§ Action item: Lines with "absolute": please show every one of them from the listing below.

##########

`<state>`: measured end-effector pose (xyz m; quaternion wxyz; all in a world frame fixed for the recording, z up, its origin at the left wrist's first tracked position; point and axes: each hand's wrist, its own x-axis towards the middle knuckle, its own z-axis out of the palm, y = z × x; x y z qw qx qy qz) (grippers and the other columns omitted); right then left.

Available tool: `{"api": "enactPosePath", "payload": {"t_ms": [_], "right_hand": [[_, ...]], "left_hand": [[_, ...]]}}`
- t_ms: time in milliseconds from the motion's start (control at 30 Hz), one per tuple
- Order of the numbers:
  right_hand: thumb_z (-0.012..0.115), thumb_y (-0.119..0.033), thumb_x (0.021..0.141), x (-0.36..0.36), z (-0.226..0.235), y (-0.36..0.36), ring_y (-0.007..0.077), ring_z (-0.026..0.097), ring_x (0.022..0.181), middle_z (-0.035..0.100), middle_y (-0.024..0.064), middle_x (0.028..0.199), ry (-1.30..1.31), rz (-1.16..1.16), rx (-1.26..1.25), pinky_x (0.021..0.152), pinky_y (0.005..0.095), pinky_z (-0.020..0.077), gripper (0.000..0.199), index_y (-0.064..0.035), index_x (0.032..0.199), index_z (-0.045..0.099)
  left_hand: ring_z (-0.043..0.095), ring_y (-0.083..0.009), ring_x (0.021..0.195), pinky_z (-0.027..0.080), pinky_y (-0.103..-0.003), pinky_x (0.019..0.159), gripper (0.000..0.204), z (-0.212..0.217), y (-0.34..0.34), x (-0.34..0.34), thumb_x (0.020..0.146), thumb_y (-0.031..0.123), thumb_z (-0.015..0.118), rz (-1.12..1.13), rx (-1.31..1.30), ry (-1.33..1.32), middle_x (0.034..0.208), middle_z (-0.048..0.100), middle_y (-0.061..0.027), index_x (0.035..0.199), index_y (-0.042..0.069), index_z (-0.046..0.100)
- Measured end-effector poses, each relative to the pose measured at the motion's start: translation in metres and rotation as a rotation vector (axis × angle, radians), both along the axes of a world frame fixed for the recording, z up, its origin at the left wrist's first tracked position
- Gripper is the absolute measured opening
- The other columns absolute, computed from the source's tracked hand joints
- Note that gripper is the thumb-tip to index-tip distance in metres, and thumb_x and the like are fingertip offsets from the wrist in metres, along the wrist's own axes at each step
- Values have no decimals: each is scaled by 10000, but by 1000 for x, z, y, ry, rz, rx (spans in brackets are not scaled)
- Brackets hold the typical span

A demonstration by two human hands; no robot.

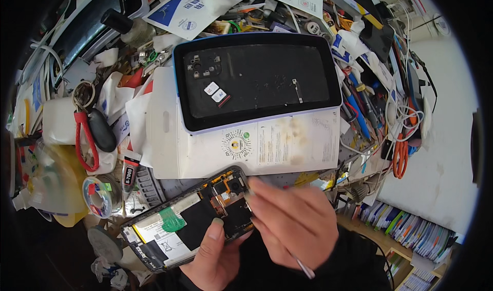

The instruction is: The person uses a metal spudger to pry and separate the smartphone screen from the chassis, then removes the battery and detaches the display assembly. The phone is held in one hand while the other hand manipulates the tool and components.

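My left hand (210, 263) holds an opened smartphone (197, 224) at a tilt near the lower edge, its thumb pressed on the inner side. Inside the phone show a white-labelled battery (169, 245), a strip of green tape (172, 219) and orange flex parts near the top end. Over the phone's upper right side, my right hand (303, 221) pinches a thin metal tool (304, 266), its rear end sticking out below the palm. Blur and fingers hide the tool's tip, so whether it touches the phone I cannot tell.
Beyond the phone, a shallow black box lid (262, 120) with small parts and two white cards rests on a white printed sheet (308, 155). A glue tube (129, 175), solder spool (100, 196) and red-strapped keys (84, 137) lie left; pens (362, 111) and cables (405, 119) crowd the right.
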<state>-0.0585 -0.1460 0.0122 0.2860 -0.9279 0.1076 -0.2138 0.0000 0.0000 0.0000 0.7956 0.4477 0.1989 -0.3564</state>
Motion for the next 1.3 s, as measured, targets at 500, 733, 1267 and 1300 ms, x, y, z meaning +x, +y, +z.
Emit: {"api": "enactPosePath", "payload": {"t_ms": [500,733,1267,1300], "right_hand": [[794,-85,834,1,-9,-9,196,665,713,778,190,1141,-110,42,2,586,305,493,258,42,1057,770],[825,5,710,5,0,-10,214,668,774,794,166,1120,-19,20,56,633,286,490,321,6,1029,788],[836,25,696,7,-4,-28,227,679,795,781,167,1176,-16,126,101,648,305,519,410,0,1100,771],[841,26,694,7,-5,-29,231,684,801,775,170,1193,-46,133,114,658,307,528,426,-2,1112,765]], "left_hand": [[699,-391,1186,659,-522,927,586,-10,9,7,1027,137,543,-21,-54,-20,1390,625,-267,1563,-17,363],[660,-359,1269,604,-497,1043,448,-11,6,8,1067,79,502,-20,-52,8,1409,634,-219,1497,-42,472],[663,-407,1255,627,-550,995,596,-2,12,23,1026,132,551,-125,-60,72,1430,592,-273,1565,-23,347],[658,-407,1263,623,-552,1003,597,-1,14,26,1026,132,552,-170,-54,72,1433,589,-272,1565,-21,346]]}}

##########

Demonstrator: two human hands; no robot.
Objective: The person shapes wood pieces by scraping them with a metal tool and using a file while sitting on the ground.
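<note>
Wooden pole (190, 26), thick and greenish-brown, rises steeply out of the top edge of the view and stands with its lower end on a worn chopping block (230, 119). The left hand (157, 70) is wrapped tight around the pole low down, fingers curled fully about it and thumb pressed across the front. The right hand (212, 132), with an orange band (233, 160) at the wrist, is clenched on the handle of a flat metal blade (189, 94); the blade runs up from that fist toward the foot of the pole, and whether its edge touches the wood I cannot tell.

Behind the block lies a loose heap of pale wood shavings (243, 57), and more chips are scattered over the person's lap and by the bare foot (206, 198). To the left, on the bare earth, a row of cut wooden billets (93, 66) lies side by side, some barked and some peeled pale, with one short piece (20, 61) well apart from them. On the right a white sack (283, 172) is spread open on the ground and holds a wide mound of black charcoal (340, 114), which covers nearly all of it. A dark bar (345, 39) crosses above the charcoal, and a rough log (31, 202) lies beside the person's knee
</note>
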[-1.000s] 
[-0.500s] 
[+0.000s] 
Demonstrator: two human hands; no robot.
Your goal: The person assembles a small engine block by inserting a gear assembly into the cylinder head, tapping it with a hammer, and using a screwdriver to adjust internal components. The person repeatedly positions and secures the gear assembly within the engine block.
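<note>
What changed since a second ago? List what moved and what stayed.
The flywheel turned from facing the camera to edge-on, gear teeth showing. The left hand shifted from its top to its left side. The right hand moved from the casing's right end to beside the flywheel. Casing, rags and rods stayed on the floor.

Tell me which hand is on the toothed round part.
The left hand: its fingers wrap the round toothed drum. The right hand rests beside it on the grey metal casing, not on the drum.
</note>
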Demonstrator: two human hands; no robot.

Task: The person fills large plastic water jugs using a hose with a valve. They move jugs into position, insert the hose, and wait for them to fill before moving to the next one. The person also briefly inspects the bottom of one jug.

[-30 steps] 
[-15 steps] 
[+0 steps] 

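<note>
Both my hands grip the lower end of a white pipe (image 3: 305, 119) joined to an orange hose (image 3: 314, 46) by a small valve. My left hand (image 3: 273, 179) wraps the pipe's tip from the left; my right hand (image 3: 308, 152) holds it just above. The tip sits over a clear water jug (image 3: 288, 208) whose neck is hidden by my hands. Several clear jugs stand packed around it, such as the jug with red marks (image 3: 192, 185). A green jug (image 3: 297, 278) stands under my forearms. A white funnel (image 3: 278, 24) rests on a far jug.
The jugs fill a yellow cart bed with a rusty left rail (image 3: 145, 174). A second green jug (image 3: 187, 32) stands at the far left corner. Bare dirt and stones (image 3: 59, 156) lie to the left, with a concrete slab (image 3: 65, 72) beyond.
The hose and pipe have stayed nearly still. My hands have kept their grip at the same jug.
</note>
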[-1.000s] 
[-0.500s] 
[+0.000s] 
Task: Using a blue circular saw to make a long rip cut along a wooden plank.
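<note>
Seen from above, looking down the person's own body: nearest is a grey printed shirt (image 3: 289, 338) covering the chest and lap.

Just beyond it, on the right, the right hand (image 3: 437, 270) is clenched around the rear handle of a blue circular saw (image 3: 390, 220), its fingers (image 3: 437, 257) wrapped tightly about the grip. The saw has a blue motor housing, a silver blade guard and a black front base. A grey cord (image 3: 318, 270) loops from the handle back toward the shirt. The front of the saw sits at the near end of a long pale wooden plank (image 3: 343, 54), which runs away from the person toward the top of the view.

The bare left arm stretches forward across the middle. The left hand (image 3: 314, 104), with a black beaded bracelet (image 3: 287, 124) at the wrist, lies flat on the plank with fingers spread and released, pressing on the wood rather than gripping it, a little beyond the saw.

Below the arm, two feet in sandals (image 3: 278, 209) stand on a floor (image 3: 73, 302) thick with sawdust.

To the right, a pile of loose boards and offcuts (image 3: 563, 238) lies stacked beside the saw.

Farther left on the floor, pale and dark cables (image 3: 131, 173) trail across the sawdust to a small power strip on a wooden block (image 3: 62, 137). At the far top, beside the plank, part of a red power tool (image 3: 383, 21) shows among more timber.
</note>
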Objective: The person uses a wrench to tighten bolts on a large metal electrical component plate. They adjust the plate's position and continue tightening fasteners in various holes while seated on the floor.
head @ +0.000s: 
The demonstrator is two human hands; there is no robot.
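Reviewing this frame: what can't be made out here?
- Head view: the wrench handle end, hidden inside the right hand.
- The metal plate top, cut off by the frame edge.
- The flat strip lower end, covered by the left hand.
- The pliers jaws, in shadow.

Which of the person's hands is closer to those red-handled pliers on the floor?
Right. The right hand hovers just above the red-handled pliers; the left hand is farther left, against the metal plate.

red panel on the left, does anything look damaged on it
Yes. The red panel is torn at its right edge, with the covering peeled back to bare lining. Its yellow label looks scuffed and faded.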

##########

§ Problem solution:
- Gripper is the absolute measured opening
- The other columns absolute, computed from the source's tracked hand joints

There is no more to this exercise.